◆ **WHAT YOU SHOULD DO**: In the listing below, the answer starts at the line that has "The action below" and stops after the line that has "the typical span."; please repeat that part exactly and nothing more.
◇ ◇ ◇ ◇
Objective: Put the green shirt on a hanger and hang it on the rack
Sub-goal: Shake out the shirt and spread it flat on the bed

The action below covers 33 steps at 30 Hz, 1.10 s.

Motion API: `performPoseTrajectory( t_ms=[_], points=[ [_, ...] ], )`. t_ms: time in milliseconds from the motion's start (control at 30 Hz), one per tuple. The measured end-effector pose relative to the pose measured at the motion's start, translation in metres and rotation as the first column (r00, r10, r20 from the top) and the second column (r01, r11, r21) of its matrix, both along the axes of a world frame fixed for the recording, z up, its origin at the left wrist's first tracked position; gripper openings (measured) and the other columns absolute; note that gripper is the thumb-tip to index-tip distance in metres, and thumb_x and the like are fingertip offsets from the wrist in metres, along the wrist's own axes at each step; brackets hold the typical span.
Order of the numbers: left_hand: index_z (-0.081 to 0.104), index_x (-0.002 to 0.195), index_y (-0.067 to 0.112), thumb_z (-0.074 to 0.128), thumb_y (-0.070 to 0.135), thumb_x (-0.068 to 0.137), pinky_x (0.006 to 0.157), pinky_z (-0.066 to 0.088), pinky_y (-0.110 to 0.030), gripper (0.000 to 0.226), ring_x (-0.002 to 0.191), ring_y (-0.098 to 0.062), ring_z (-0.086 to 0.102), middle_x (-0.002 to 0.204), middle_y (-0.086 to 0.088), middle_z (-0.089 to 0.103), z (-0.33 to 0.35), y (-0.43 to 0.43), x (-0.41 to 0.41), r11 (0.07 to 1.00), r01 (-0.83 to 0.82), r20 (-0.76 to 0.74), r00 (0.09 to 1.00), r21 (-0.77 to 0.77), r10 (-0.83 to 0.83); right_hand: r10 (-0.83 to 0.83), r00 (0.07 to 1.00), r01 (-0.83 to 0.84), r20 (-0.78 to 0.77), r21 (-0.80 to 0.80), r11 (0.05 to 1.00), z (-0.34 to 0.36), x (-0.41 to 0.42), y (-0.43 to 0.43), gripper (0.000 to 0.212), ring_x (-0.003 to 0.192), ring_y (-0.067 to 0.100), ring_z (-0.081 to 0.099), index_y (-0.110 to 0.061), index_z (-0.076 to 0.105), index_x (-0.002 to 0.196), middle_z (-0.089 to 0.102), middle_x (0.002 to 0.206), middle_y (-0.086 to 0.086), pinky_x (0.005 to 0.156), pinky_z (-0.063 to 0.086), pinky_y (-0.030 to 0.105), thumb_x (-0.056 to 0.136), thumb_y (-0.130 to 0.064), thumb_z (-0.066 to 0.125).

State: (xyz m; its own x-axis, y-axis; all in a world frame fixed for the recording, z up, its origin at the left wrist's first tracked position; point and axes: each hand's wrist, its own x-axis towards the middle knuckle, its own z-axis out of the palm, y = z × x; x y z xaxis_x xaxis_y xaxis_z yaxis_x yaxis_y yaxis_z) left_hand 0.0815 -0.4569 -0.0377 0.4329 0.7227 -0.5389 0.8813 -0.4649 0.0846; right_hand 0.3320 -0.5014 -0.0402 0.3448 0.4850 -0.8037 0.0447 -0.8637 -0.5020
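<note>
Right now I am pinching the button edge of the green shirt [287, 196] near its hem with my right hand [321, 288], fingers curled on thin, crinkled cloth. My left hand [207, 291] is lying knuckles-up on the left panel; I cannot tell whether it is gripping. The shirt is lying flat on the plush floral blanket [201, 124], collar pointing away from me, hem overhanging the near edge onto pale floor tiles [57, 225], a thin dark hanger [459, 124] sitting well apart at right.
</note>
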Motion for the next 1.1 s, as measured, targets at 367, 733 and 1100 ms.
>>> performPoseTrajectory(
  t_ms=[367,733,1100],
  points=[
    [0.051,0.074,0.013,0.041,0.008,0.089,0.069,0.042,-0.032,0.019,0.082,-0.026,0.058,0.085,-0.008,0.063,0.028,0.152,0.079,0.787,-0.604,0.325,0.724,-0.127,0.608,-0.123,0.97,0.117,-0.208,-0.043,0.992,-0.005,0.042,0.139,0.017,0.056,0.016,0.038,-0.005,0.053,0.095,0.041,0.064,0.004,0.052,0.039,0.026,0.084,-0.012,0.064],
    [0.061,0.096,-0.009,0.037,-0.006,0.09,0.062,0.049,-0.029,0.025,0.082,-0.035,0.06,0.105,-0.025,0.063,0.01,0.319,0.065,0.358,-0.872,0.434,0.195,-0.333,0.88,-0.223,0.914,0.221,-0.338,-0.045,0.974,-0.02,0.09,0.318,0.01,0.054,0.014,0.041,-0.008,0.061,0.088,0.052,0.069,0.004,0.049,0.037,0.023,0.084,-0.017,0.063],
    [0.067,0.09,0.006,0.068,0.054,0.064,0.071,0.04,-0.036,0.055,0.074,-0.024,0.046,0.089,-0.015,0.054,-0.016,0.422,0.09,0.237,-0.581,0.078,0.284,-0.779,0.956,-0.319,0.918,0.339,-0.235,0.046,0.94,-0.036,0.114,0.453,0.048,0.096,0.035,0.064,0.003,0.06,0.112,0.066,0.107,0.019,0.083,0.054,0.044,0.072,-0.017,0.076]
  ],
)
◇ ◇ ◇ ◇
◆ **REPLY TO THE EXERCISE**:
The action below covers 33 steps at 30 Hz, 1.10 s.

Motion API: `performPoseTrajectory( t_ms=[_], points=[ [_, ...] ], )`. t_ms: time in milliseconds from the motion's start (control at 30 Hz), one per tuple. The measured end-effector pose relative to the pose measured at the motion's start, translation in metres and rotation as the first column (r00, r10, r20 from the top) and the second column (r01, r11, r21) of its matrix, both along the axes of a world frame fixed for the recording, z up, its origin at the left wrist's first tracked position; gripper openings (measured) and the other columns absolute; note that gripper is the thumb-tip to index-tip distance in metres, and thumb_x and the like are fingertip offsets from the wrist in metres, along the wrist's own axes at each step; brackets hold the typical span.

Now the exercise is complete.